PROBLEM:
Restate the whole listing below word for word and keep the images out.

——

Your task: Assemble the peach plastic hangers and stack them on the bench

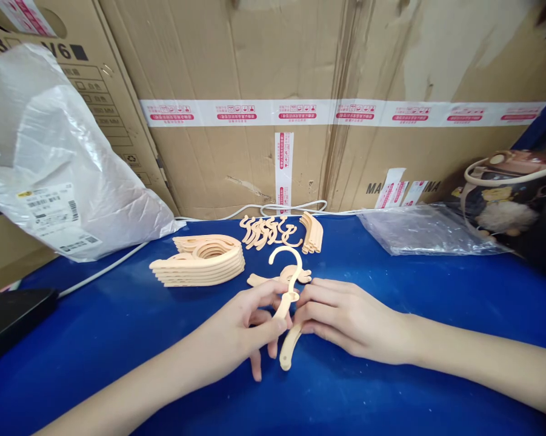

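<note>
Between thumb and fingers, my left hand [249,327] pinches a cream plastic hanger hook piece [295,272], its curved hook pointing up and opening to the left. My right hand [349,321] grips a short curved cream hanger arm [289,351] whose rounded lower end, with a small hole, sticks out below the fingers. The two pieces meet or overlap near the fingertips; whether they are joined cannot be seen. Just behind my hands lies another cream hanger part [263,279], partly covered by my left fingers and the hook.
On the blue table [345,399] sit a stack of cream hanger bodies [200,266], several loose hooks [263,233] and a pile of short curved arms [312,233]. Around them are a white plastic parcel bag [73,163], a black device [18,321], a clear bag [427,230] and cardboard boxes [236,163].
</note>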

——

RESULT FOR THIS EXERCISE:
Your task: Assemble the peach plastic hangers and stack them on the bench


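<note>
Between thumb and fingers, my left hand [249,327] pinches a cream plastic hanger hook piece [295,272], its curved hook pointing up and opening to the left. My right hand [349,321] grips a short curved cream hanger arm [289,351] whose rounded lower end, with a small hole, sticks out below the fingers. The two pieces meet or overlap near the fingertips; whether they are joined cannot be seen. Just behind my hands lies another cream hanger part [263,279], partly covered by my left fingers and the hook.
On the blue table [345,399] sit a stack of cream hanger bodies [200,266], several loose hooks [263,233] and a pile of short curved arms [312,233]. Around them are a white plastic parcel bag [73,163], a black device [18,321], a clear bag [427,230] and cardboard boxes [236,163].
</note>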

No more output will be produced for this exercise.